Every line below is to be set down again exactly; any image stays out.

-- Opening Marker --

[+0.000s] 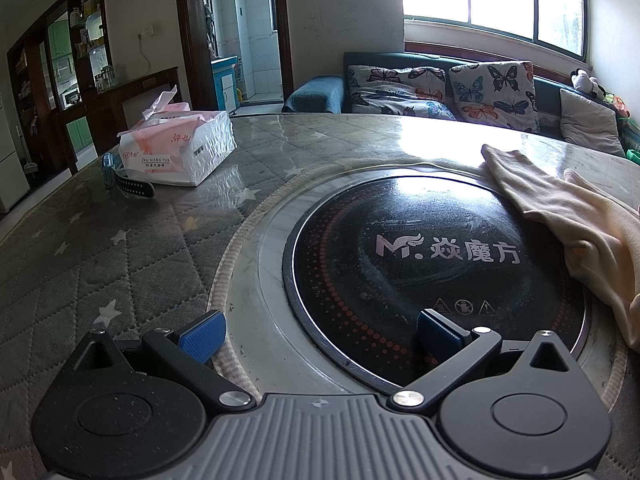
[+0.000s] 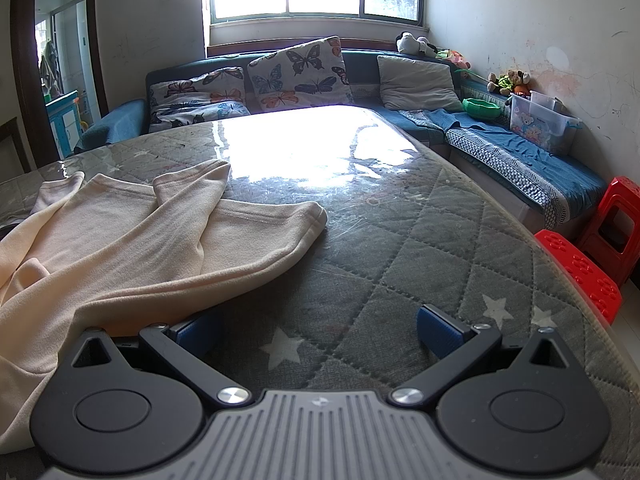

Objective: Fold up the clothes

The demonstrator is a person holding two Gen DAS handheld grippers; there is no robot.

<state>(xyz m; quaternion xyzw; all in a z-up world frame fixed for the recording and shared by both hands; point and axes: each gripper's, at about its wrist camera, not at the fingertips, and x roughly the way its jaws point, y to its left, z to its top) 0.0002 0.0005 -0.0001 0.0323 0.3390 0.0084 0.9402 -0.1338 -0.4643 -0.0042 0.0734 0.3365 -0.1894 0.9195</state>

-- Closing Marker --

§ TASK RESPONSE
[+0.000s] 
[+0.000s] 

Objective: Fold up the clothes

The demonstrator is a person holding two Gen DAS handheld grippers; there is no robot.

<state>(xyz m; quaternion xyzw; all in a z-up world frame fixed for the recording and shared by both hands; point and axes: each gripper's, at about its wrist camera, not at the fingertips, and x roughly the way its jaws point, y to its left, z to its top) 0.0002 0.0005 -0.0001 0.0323 0.3390 0.0084 0.9402 -0.1338 -0.4643 -0.0042 0.0734 0.3365 -0.1894 0.9195</state>

What came before is the complete response.